San Juan County: no place for partisan politics | As I See It

By Christopher Hodgkin, San Juan Island

When “We the People” of San Juan County adopted a Home Rule charter, we made a clear statement that we wanted our elected officials to be nonpartisan.

Period. No ifs, no ands, no buts.

Given the extreme hostility and gridlock which partisan politics has imposed on both the state and the national legislatures, our decision seems particularly wise and even prescient. We the people did a good thing there.

But not every candidate for commissioner this year agrees with the decision of the people. Several have not only accepted, but promote, partisan endorsement by a political party. Some of their supporters argue that this is meaningless and unimportant. I’m not so sure.

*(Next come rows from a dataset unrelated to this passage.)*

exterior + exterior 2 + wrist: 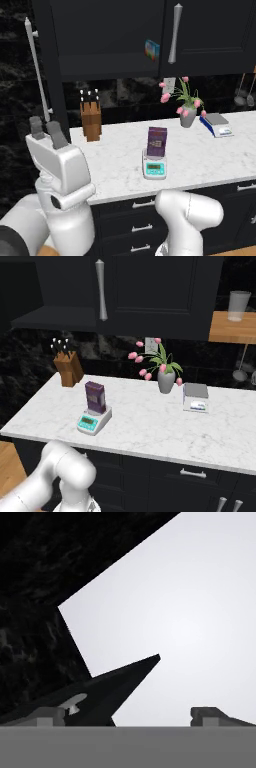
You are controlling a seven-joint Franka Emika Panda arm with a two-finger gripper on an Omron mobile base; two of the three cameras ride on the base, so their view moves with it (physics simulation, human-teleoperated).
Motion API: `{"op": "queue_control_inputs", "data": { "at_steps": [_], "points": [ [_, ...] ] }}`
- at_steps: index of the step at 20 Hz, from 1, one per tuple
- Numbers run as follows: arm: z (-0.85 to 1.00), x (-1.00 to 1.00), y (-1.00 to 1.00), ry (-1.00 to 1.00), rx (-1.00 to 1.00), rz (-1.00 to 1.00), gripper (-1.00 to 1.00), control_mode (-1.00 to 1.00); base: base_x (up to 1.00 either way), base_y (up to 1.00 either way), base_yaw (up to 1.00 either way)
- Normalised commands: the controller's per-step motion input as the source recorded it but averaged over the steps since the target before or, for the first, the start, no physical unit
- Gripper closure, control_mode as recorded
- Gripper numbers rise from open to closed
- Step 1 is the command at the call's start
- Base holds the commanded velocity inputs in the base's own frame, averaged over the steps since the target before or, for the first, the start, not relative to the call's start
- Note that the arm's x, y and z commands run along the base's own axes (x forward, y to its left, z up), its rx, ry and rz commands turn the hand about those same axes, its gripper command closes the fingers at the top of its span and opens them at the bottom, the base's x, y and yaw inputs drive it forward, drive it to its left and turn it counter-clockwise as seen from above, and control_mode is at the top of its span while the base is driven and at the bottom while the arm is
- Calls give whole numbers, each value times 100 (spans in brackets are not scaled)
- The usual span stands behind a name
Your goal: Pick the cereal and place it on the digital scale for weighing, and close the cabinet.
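Holding my gripper (47, 131) with its jaws spread wide and nothing between them, I have it raised at the left of the left base view, fingers pointing up, near the edge of the open left door (39, 75) of the cabinet (110, 40). From the hand view I see a dark wedge against a pale blank background and a small silvery piece close to one fingertip; I cannot tell for certain what that is.

Further out, on the marble counter (210, 155), the cereal (156, 142) stands upright on the digital scale (154, 168), so I judge the weighing half finished. In the right base view the cereal (94, 396) sits toward the back of the scale (93, 421), its display facing the counter's front edge.

What is left, as I read it, is the door: the left one is swung out with its long silver handle (38, 70) toward me, while the right door (210, 30) is shut. A light-blue box (152, 49) sits inside on the shelf. Beyond stand a knife block (90, 119), a vase of pink tulips (187, 106) and a second scale (217, 124).
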Motion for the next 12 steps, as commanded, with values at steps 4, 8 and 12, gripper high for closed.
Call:
{"op": "queue_control_inputs", "data": {
  "at_steps": [4, 8, 12],
  "points": [
    [-16, 43, 36, 29, 26, -20, -100, -100, 0, 0, 0],
    [-41, 56, 32, 29, 24, -12, -100, -100, 0, 0, 0],
    [-90, 49, 94, 17, 17, -14, -100, -100, 0, 0, 0]
  ]
}}
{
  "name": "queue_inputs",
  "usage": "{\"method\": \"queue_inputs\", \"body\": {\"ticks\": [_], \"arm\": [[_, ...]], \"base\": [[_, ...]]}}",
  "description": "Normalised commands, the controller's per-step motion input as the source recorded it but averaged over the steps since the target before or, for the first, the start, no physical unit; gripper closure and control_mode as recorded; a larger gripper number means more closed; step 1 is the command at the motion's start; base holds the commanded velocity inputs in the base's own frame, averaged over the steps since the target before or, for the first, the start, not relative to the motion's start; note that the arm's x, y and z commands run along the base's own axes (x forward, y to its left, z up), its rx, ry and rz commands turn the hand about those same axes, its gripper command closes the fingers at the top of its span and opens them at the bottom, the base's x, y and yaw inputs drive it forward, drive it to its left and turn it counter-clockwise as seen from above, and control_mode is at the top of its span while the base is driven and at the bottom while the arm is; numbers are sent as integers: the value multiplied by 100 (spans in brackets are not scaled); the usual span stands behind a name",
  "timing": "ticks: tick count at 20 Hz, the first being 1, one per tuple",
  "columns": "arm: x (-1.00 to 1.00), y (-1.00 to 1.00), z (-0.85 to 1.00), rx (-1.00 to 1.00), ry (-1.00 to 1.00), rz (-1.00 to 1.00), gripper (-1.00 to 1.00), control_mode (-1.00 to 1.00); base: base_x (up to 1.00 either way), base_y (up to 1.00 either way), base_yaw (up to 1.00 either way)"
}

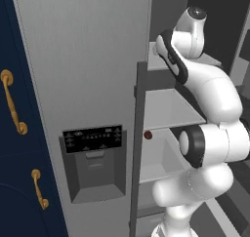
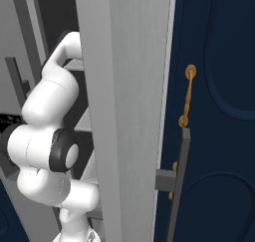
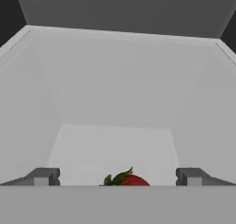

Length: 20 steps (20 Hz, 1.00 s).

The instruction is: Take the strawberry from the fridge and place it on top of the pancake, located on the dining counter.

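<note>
Left base view: fridge (image 1: pixel 83 85), right door swung open, light grey shelves bared. Strawberry (image 1: pixel 147 134), a small dark red dot, sits at the near edge of a middle shelf (image 1: pixel 171 109); the arm reaches in above it.

Right base view: open fridge door (image 2: pixel 129 111) edge-on, arm behind it.

Hand view: gripper (image 3: pixel 118 177) spread wide, holding nothing. Strawberry (image 3: pixel 131 180) lies between the fingertips, slightly right of centre, red body with green leaves to its left. Long axis cannot be told.
</note>
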Motion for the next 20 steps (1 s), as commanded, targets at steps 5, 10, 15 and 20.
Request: {"method": "queue_inputs", "body": {"ticks": [5, 10, 15, 20], "arm": [[-2, 0, -25, 0, 0, 0, -100, -100], [-2, 0, -24, 0, -1, 0, -100, -100], [0, 0, -24, 0, -1, 0, 100, -100], [-29, 0, -7, 0, -2, 0, 100, -100]], "base": [[0, 0, 0], [0, 0, 0], [0, 0, 0], [0, 0, 0]]}}
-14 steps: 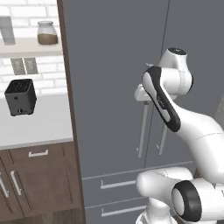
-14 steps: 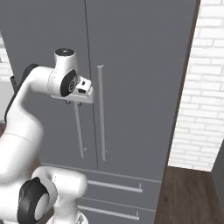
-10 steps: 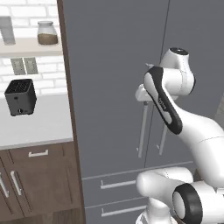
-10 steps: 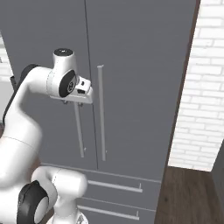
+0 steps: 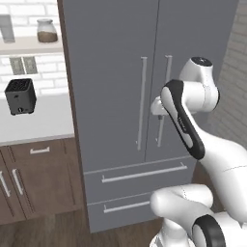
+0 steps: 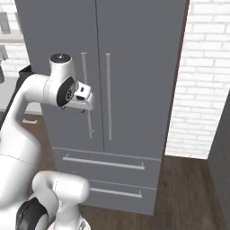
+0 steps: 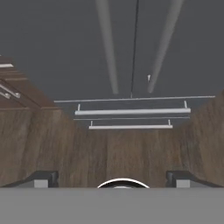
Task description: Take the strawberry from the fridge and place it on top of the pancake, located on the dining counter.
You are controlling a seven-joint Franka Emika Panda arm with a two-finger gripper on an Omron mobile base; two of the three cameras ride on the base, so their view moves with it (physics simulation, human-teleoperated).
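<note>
The fridge (image 5: 111, 72) stands in front of me with both grey doors shut; it also fills the right base view (image 6: 134, 67). The strawberry is hidden behind the doors. The pancake and the dining counter are out of view. My gripper (image 5: 157, 107) hovers just in front of the two long silver handles (image 5: 142, 101), close to the right one and at mid height, as the right base view (image 6: 83, 96) also shows. In the hand view the gripper (image 7: 113, 178) points downward, its fingertips (image 7: 43, 178) stand wide apart, and nothing lies between them.
Two drawers (image 5: 140, 173) sit under the doors. Left of the fridge are a white worktop (image 5: 43, 120) with a black toaster (image 5: 20, 96) and brown cabinets (image 5: 34, 178). A white brick wall (image 6: 202, 81) flanks the right side, above wood floor (image 6: 188, 188).
The hand has sunk slightly in front of the fridge handles and the arm's elbow has drifted a little right. The doors stay shut.
</note>
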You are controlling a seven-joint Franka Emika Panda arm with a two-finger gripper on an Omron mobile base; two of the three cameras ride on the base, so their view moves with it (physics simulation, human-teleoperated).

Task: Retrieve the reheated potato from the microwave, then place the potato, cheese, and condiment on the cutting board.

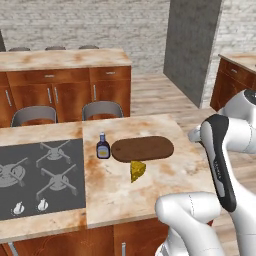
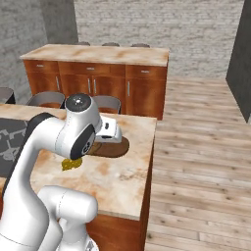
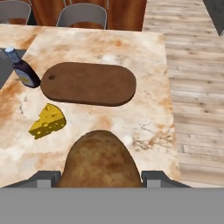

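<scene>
Hand (image 3: 101,183) of mine grips the potato (image 3: 101,159) above the desk (image 3: 144,65), so retrieval looks done — I judge the cutting board (image 3: 89,83) bare, with cheese (image 3: 47,121) and condiment (image 3: 24,70) just beside it — all three left to place.

Holding potato (image 3: 101,159) in claw (image 3: 100,177), jaws tight on both sides. Straight ahead of claw I see cutting board (image 3: 88,83), top bare, way in from above free. Cheese (image 3: 47,121) sits ahead-left of claw, just off board's near edge. Condiment (image 3: 24,69) stands farther left, upright, just beside board's left end. Counter (image 3: 148,74) right of board bare. Chairs (image 3: 82,16) stand beyond counter's far edge.
</scene>
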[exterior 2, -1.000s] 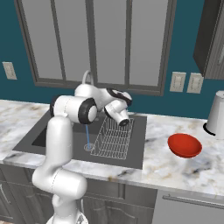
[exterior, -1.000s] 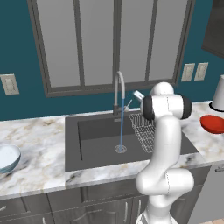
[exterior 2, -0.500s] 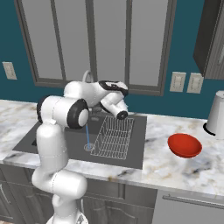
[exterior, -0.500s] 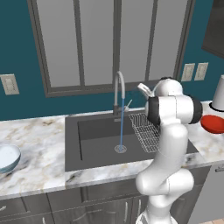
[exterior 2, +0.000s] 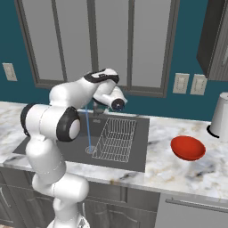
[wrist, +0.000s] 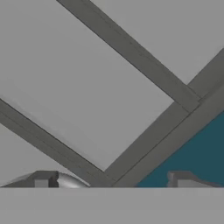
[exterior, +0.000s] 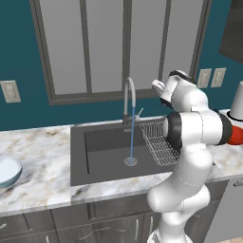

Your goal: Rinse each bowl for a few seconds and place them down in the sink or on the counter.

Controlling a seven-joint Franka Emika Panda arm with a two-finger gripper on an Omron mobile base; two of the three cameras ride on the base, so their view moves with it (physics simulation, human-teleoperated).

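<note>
Blue-grey bowl [exterior: 8, 171]: far left on the counter [exterior: 42, 185], upright, whitish inside, well apart from the sink
Sink [exterior: 102, 163]: dark basin set in the counter, water stream falling from the tap [exterior: 129, 97] to the drain [exterior: 130, 161]
Wire rack [exterior 2: 116, 139]: in the right part of the sink
Gripper [wrist: 109, 180]: raised above the rack near the tap, fingers wide apart, nothing between them
Red bowl [exterior 2: 188, 148]: upright on the counter right of the sink
White jar [exterior 2: 220, 116]: far right, against the wall
</note>
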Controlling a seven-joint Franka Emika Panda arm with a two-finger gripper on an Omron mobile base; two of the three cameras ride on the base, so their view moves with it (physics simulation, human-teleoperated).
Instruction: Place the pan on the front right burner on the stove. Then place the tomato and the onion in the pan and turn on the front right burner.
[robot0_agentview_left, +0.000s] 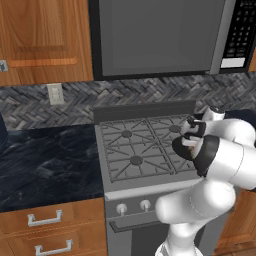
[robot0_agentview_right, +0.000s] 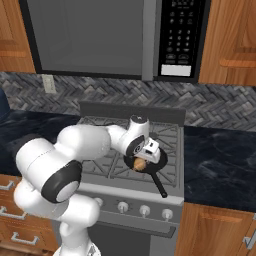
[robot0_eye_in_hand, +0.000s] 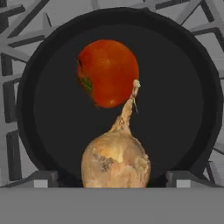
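From the hand view I see the onion (robot0_eye_in_hand: 116, 159) lying in the pan (robot0_eye_in_hand: 183, 109) between my two finger tips, one tip (robot0_eye_in_hand: 43, 178) well off to its left and the other off to its right; neither pad touches it, so the pincer (robot0_eye_in_hand: 113, 179) stands released, wide apart, with nothing grasped; the onion's dry stalk points up toward the tomato (robot0_eye_in_hand: 108, 72), which sits just beyond it on the pan floor, the stalk's end overlapping the tomato's edge in this view, though I cannot tell whether they touch. In the right base view the pan (robot0_agentview_right: 156, 167) rests on the front right burner of the stove (robot0_agentview_right: 172, 135), its long handle reaching toward the front edge above the knobs (robot0_agentview_right: 144, 210); the onion (robot0_agentview_right: 140, 164) shows tan just under the hand. My arm reaches forward from the base over the grates, the wrist bent so the pincer (robot0_agentview_right: 143, 159) points down into the pan; in the left base view the elbow and forearm cover the right side of the stove (robot0_agentview_left: 130, 150).
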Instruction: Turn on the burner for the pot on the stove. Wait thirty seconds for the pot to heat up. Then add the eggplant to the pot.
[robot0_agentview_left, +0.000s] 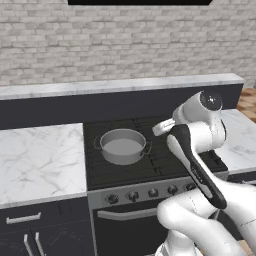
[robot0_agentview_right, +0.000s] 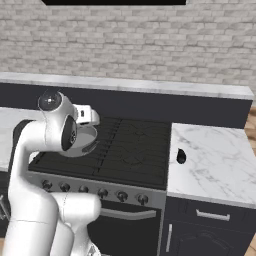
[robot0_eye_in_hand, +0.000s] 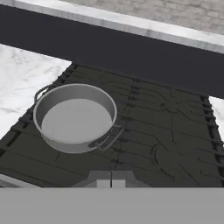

First, it expresses not only a disdain but an actual contempt for the clearly stated will of the voters. One has to wonder, if they are so dismissive of the clearly expressed will of the people in this matter, in what other matters will they also place the interests of party above those of the people?

Second, once a candidate has openly and publicly allied themselves with only one political party platform, how can they legitimately claim, and expect the public to believe, that they are truly interested in representing all the voters equally and fairly?

Third, do we really want even to start back down the partisan path which has proved so divisive in both Olympia and Washington, D.C.? Why would we choose candidates who prefer this pattern of “governing” and don’t even want to try to represent the people in the nonpartisan fashion which our Charter requires of them?

We have a choice in this election. We can reject the politics of Olympia and Congress and insist that our government remain truly nonpartisan, rejecting candidates who openly advocate a return to partisan politics locally. Or we can go ahead and say that yes, we want to bring here to San Juan County the partisanship which we see playing out on the state and national levels and go ahead and elect candidates who openly commit themselves not to the interests of the people as a whole but rather to those of one partisan political interest.

Think carefully. This year you may not think it is that important. But once partisan politics returns to this county in full force, you may find you have opened a Pandora’s Box that we had tried to close, and once opened it is likely to be impossible to re-close.